**Work to be completed:** Below are some records; copy each line in them that contains "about".

**Data to examine:**
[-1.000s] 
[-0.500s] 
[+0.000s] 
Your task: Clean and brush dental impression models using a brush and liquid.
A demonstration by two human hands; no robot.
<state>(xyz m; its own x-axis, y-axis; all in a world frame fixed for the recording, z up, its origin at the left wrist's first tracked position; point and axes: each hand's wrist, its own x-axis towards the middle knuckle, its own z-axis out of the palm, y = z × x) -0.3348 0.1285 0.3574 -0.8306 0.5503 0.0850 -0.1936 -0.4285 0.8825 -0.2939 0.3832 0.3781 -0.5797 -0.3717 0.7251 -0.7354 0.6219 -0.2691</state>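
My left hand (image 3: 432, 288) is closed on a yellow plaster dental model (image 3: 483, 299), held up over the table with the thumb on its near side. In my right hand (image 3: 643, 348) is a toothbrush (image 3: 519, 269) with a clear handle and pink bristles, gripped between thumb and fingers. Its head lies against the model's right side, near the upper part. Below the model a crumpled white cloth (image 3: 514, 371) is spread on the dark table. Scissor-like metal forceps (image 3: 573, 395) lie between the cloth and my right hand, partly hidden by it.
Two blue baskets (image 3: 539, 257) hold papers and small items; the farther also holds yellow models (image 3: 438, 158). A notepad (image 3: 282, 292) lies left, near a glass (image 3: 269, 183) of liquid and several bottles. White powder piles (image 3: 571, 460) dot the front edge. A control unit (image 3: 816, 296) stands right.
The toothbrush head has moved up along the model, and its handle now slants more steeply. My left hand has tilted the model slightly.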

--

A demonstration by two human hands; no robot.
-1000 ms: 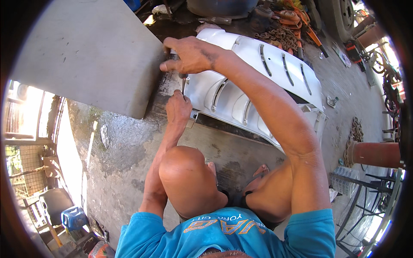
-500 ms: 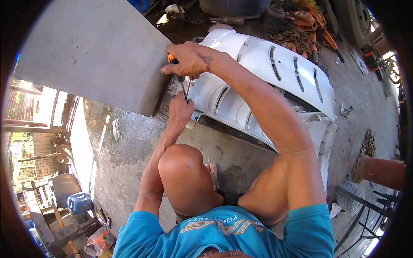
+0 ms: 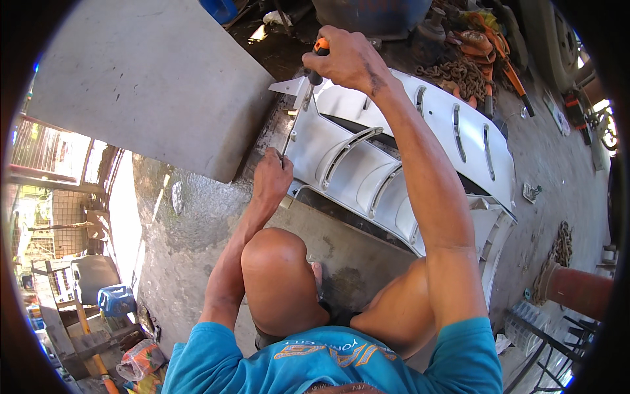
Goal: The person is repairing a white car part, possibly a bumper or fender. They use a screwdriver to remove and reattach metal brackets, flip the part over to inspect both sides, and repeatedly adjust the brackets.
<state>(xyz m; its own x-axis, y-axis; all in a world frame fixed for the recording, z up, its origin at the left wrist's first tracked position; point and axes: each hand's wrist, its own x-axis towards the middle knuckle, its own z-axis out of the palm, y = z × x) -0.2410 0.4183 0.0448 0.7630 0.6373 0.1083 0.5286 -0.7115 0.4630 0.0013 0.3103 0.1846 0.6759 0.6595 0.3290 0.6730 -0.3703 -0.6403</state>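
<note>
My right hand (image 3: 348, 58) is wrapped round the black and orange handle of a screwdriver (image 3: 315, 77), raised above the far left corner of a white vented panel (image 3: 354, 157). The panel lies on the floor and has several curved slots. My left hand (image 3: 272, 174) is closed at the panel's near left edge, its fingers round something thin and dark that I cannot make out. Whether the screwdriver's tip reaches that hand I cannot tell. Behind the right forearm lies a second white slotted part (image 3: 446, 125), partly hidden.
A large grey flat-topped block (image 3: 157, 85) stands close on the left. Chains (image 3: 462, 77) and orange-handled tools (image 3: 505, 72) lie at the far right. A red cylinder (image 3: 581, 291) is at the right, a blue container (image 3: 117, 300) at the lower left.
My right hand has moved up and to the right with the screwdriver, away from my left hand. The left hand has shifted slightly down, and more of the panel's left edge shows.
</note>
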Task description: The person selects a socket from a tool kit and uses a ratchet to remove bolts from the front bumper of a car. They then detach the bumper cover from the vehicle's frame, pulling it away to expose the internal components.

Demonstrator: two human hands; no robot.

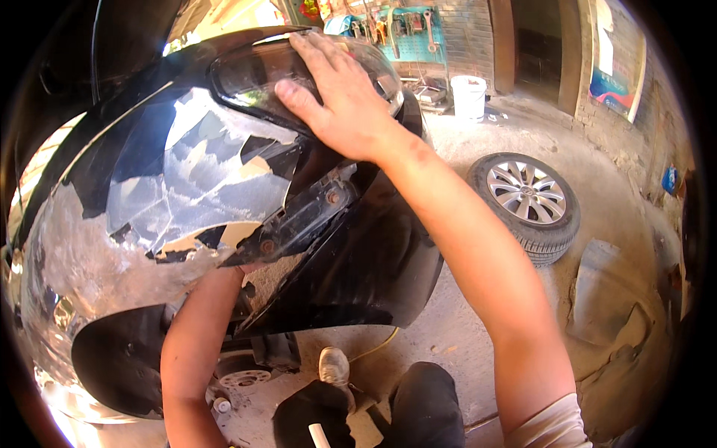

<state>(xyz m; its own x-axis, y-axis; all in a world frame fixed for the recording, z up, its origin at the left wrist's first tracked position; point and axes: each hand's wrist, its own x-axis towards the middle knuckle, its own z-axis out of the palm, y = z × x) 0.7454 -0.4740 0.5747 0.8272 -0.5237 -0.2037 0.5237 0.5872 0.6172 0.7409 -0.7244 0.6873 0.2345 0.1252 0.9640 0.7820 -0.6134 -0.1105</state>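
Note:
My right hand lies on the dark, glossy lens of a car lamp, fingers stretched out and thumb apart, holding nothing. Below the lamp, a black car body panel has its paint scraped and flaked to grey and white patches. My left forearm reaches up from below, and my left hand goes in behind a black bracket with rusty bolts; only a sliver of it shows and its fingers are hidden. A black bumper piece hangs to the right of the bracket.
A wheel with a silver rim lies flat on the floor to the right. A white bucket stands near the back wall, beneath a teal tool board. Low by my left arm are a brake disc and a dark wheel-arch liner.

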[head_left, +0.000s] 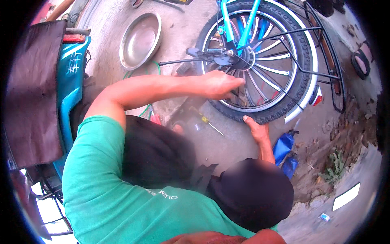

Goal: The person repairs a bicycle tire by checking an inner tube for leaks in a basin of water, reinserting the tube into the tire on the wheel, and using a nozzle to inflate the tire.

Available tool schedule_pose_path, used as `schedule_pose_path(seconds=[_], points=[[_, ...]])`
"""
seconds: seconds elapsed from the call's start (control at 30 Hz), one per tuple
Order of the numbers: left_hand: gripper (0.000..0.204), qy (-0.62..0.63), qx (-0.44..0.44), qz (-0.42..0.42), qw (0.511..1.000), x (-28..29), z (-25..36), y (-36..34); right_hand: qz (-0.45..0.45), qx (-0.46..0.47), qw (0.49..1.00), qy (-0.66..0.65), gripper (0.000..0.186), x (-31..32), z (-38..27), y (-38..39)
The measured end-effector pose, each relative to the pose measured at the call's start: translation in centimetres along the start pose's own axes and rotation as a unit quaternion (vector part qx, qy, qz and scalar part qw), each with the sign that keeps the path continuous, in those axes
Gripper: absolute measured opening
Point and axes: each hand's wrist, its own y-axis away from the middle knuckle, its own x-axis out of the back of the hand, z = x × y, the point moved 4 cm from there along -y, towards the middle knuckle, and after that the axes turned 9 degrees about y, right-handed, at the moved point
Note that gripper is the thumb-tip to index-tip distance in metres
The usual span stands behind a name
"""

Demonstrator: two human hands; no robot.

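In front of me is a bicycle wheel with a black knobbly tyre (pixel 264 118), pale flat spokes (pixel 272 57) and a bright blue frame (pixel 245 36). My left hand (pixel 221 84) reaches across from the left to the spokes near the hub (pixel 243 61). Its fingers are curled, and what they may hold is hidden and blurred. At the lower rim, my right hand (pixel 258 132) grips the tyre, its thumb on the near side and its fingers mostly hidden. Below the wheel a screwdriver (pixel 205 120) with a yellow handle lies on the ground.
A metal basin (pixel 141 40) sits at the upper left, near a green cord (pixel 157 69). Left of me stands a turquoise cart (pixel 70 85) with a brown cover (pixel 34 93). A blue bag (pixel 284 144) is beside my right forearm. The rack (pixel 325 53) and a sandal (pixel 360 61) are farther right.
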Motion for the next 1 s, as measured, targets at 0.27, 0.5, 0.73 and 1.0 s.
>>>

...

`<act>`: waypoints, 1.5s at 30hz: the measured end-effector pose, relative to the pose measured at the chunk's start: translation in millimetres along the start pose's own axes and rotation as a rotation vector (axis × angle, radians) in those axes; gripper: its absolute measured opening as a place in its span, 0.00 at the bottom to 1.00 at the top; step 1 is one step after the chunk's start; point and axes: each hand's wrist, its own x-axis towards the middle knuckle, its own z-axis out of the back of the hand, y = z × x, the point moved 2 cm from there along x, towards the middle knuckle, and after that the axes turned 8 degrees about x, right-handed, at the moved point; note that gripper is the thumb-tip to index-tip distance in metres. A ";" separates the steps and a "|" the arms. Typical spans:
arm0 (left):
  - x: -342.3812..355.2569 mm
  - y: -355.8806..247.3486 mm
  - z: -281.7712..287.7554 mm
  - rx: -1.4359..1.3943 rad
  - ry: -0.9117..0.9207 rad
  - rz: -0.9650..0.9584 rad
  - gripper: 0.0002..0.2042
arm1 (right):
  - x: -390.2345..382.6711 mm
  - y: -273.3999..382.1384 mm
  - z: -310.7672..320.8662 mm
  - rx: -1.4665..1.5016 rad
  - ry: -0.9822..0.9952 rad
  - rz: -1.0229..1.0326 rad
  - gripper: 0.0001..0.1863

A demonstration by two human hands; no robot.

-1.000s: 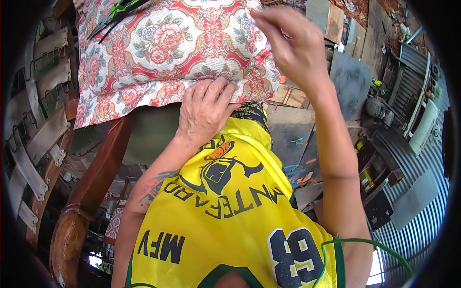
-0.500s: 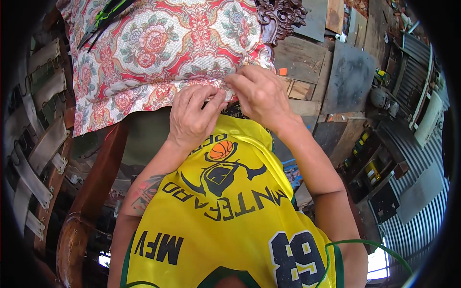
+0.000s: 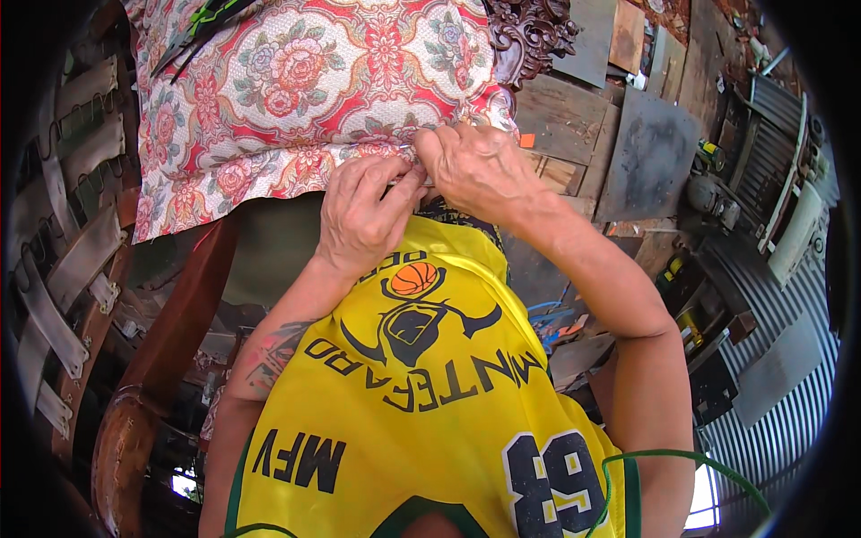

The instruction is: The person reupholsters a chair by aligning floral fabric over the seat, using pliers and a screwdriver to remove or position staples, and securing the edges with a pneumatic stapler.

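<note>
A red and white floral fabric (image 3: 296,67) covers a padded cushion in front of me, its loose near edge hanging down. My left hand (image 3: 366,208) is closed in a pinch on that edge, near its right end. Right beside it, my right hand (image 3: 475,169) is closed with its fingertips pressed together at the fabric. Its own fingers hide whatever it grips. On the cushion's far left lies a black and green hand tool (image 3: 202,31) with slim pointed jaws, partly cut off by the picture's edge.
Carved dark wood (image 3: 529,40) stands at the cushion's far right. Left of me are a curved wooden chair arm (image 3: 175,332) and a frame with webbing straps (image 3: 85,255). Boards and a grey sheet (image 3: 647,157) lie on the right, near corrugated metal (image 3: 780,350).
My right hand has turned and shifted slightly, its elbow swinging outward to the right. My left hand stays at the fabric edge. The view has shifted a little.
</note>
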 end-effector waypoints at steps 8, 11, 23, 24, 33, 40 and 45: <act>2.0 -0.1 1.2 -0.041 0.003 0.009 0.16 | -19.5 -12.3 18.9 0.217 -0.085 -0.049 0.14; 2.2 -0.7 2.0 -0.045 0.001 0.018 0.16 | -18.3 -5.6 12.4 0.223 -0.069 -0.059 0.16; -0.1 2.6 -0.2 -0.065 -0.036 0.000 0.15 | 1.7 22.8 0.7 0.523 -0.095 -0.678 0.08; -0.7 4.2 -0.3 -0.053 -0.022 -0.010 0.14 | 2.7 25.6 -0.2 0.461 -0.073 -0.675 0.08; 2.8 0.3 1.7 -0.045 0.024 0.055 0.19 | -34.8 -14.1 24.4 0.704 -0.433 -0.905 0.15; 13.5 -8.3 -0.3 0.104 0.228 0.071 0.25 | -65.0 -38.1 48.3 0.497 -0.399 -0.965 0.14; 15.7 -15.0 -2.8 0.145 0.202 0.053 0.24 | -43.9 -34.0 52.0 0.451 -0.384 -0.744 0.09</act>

**Output of the exercise:**
Point and axes: each hand's wrist, its own y-axis away from the middle knuckle, its own x-axis out of the back of the hand, z = x × y, the point moved 4 cm from there along -y, towards the middle knuckle, and after that the axes turned 9 degrees about y, right-handed, at the moved point
`<act>`: waypoints, 1.5s at 30hz: the measured end-effector pose, relative to the pose measured at the chunk's start: translation in millimetres along the start pose's own axes and rotation as a rotation vector (axis × angle, radians) in those axes; gripper: its absolute measured opening as a place in its span, 0.00 at the bottom to 1.00 at the top; step 1 is one step after the chunk's start; point and axes: each hand's wrist, its own x-axis towards the middle knuckle, its own z-axis out of the back of the hand, y = z × x, the point moved 2 cm from there along x, towards the middle knuckle, and after that the axes turned 8 degrees about x, right-handed, at the moved point; note that gripper is the thumb-tip to index-tip distance in metres. A ";" separates the steps and a "|" the arms. Typical spans:

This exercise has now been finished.